Get the flow of message responses.

A response from user X to user Y happens if user X sends a message right after a message from user Y.

Uses a Sankey diagram.

Parameters:title (str, optional) – Title for plot. Defaults to “Message flow”.
Returns:plotly.graph_objs.Figure – Plotly Figure.

Example

>>> from whatstk import WhatsAppChat
>>> from whatstk.graph import plot, FigureBuilder
>>> from whatstk.data import whatsapp_urls
>>> chat = WhatsAppChat.from_source(filepath=whatsapp_urls.LOREM)
>>> fig = FigureBuilder(chat=chat).user_message_responses_flow()
>>> plot(fig)
user_message_responses_heatmap(norm='absolute', title='Response matrix')[source]

Get the response matrix heatmap.

A response from user X to user Y happens if user X sends a message right after a message from user Y.

Parameters:
  • norm (str, optional) –

    Specifies the type of normalization used for reponse count. Can be:

    • 'absolute': Absolute count of messages.
    • 'joint': Normalized by total number of messages sent by all users.
    • 'sender': Normalized per sender by total number of messages sent by user.
    • 'receiver': Normalized per receiver by total number of messages sent by user.
  • title (str, optional) – Title for plot. Defaults to “Response matrix”.
Returns:

plotly.graph_objs.Figure – Plotly Figure.

Example

>>> from whatstk import WhatsAppChat
>>> from whatstk.graph import plot, FigureBuilder
>>> from whatstk.data import whatsapp_urls
>>> chat = WhatsAppChat.from_source(filepath=whatsapp_urls.LOREM)
>>> fig = FigureBuilder(chat=chat).user_message_responses_heatmap()
>>> plot(fig)
user_msg_length_boxplot(title='User message length', xlabel='User')[source]

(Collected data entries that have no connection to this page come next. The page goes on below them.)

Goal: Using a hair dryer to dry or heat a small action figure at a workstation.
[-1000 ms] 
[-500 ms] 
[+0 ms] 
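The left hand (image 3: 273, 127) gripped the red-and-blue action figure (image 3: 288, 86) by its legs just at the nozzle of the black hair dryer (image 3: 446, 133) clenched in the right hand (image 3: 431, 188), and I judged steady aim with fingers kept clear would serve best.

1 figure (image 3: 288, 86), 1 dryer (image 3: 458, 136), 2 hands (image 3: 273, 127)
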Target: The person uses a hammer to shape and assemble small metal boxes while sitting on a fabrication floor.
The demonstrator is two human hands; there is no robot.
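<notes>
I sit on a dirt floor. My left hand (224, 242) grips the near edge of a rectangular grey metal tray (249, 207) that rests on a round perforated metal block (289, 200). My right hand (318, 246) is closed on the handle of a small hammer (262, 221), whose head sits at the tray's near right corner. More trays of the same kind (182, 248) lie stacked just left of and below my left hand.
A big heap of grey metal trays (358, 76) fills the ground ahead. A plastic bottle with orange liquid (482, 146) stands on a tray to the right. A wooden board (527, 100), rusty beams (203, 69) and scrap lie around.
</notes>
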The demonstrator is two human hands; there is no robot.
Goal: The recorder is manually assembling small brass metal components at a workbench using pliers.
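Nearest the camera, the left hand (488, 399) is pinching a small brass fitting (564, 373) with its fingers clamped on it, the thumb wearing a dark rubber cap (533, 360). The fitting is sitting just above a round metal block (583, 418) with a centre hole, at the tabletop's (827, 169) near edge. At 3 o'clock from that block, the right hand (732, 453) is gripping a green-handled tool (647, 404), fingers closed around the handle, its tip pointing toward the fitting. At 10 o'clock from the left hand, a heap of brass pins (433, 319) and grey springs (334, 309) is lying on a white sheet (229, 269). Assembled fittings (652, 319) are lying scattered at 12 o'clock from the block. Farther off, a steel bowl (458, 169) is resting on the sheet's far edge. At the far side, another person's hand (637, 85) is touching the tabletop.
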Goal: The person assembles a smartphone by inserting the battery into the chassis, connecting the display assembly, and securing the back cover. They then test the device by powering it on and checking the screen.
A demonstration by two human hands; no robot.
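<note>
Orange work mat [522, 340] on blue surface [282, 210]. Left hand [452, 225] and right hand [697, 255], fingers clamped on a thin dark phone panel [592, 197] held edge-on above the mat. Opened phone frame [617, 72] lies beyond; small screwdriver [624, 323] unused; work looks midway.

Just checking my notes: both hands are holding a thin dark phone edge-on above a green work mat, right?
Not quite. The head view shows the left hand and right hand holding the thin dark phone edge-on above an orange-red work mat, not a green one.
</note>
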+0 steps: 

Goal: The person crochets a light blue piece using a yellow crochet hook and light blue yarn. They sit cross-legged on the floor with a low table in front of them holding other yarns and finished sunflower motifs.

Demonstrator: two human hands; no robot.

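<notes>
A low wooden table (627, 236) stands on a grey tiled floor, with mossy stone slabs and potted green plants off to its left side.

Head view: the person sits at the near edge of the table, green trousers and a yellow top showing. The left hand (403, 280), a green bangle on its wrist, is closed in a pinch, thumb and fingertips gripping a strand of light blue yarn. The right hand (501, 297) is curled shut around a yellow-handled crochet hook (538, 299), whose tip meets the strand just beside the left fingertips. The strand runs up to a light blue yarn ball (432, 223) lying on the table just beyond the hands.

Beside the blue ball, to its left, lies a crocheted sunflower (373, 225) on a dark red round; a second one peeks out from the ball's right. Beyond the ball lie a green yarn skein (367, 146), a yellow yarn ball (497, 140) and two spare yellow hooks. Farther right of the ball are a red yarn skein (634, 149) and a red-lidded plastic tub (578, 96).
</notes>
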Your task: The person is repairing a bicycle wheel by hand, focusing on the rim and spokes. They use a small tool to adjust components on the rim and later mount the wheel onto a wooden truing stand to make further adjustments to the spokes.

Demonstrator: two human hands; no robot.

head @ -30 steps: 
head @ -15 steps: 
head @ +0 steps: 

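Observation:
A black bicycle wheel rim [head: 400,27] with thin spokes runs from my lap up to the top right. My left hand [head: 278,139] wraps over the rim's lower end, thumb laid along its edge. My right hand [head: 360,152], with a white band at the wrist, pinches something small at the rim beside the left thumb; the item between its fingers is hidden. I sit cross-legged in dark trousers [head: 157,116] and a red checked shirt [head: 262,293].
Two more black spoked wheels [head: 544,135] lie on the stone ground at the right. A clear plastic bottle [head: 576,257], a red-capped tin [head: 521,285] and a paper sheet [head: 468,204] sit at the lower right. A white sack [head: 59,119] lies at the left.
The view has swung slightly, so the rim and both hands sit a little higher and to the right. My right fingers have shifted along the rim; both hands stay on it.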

Generate figure with boxplots of each user’s message length.

Parameters:
  • title (str, optional) – Title for plot. Defaults to “User message length”.
  • xlabel (str, optional) – x-axis label title. Defaults to “User”.
Returns:

dict – Dictionary with data and layout. Plotly compatible.

Example

>>> from whatstk import WhatsAppChat
>>> from whatstk.graph import plot, FigureBuilder
>>> from whatstk.data import whatsapp_urls
>>> chat = WhatsAppChat.from_source(filepath=whatsapp_urls.LOREM)
>>> fig = FigureBuilder(chat=chat).user_msg_length_boxplot()
>>> plot(fig)
property usernames

Get list with users available in given chat.

Returns:list – List with usernames available in chat DataFrame.